I found that you can access a token's vector simply by something like

print(weights['the'])
# [-1.1206588e+00  1.1578362e+00  2.8765252e-01 -1.1759659e+00 ... ]

What does that mean for an RNN architecture? Can we simply load in the tokens of the batch sequences? For instance:

for seq_batch, y in batch_loader():
    # seq_batch is a batch of sequences (tokenized sentences)
    # e.g. [['i', 'like', 'cookies'],['it', 'is', 'raining'],['who', 'are', 'you']]
    output, hidden = model(seq_batch, hidden)

This does not seem to work so I am assuming you need to convert the tokens to its index in the final word2vec model. Is that true? I found that you can get the indices of words by using the word2vec model's vocab:

weights.vocab['world'].index
# 147

So as an input to an Embedding layer, should I provide a tensor of int for a sequence of sentences that consist of a sequence of words? Example use with dummy dataloader (cf. example above) and dummy RNN welcome.


Solution

  • The documentation says the following

    This module is often used to store word embeddings and retrieve them using indices. The input to the module is a list of indices, and the output is the corresponding word embeddings.

    So if you want to feed in a sentence, you give a LongTensor of indices, each corresponding to a word in the vocabulary, which the nn.Embedding layer will map into word vectors going forward.
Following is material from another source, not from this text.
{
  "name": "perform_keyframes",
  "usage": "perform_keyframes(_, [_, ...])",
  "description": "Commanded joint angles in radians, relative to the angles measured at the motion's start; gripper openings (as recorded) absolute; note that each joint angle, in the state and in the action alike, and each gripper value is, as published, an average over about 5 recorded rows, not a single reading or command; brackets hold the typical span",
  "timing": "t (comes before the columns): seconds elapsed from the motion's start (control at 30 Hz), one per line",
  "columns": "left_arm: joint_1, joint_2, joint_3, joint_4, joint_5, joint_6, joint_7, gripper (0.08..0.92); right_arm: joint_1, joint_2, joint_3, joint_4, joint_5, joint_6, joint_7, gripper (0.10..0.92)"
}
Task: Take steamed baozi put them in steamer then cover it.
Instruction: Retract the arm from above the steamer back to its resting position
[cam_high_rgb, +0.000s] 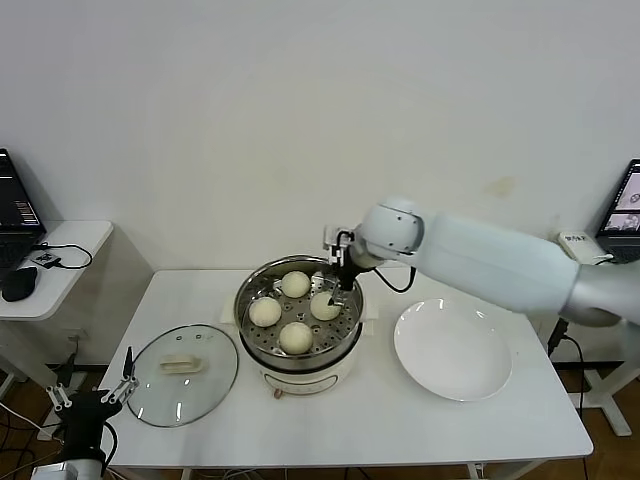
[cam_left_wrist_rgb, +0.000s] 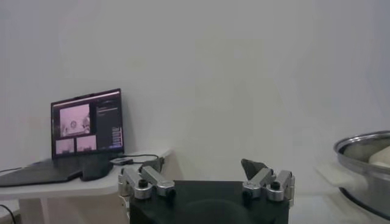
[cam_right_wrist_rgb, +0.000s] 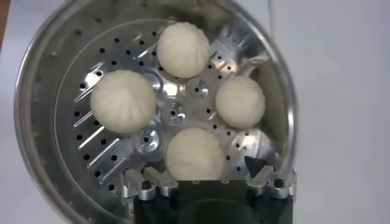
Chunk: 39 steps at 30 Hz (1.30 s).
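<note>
All four cream-white baozi lie on the perforated tray of the steel steamer (cam_high_rgb: 245, 300): one at the back (cam_high_rgb: 295, 284), one at the left (cam_high_rgb: 265, 312), one at the front (cam_high_rgb: 296, 337), one at the right (cam_high_rgb: 322, 306). My right gripper (cam_high_rgb: 335, 295) hangs open just above the right baozi (cam_right_wrist_rgb: 195, 153), its fingers spread wider than the bun and not touching it. The right wrist view shows the other three (cam_right_wrist_rgb: 183, 49) (cam_right_wrist_rgb: 122, 100) (cam_right_wrist_rgb: 241, 101). The glass cover (cam_high_rgb: 183, 374) lies flat on the table left of the steamer. My left gripper (cam_high_rgb: 95, 395) is parked low at the table's left, open and empty.
A white round plate (cam_high_rgb: 452, 350) sits right of the steamer. A side table with a laptop (cam_left_wrist_rgb: 85, 131) stands at the far left. The steamer's rim (cam_left_wrist_rgb: 365, 152) shows at the edge of the left wrist view.
</note>
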<state>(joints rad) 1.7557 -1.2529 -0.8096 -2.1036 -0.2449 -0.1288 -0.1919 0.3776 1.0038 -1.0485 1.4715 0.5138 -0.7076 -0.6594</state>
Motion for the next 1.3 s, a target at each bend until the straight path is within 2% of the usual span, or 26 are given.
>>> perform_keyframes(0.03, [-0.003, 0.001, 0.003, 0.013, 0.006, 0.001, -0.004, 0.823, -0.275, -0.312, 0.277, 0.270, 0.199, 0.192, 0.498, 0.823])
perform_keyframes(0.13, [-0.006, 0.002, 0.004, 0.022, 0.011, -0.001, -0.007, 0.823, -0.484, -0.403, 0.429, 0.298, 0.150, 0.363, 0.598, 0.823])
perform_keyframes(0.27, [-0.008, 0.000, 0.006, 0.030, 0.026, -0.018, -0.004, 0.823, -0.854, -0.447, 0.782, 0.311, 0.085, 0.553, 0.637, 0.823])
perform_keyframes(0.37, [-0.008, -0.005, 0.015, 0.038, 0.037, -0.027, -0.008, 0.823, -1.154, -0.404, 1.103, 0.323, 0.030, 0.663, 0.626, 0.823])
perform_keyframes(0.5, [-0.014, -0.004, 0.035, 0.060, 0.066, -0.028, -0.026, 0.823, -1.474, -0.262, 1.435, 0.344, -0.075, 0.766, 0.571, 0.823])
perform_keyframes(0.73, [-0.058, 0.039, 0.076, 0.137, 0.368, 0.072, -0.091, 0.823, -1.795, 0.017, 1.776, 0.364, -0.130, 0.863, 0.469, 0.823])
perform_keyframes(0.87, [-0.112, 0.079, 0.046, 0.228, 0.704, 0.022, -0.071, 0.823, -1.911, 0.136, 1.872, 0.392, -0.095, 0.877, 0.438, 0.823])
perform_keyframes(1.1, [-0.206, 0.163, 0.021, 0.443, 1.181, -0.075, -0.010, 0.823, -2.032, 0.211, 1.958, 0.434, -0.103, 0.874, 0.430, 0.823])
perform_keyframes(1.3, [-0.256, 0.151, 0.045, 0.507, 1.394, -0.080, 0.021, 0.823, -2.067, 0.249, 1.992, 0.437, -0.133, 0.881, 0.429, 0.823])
    Here's an illustration

    test_voc = ["ok", "great", "test"]
    # The word vectors for "ok", "great" and "test"
    # are at indices, 0, 1 and 2, respectively.
    
    my_embedding = torch.rand(3, 50)
    e = nn.Embedding.from_pretrained(my_embedding)
    
    # LongTensor of indicies corresponds to a sentence,
    # reshaped to (1, 3) because batch size is 1
    my_sentence = torch.tensor([0, 2, 1]).view(1, -1)
    
    res = e(my_sentence)
    print(res.shape)
    # => torch.Size([1, 3, 50])
    # 1 is the batch dimension, and there's three vectors of length 50 each
    

    In terms of RNNs, next you can feed that tensor into your RNN module, e.g

    lstm = nn.LSTM(input_size=50, hidden_size=5, batch_first=True)
    output, h = lstm(res)
    print(output.shape)
    # => torch.Size([1, 3, 5])
    

    I also recommend you look into torchtext. It can automatate some of the stuff you will have to do manually otherwise.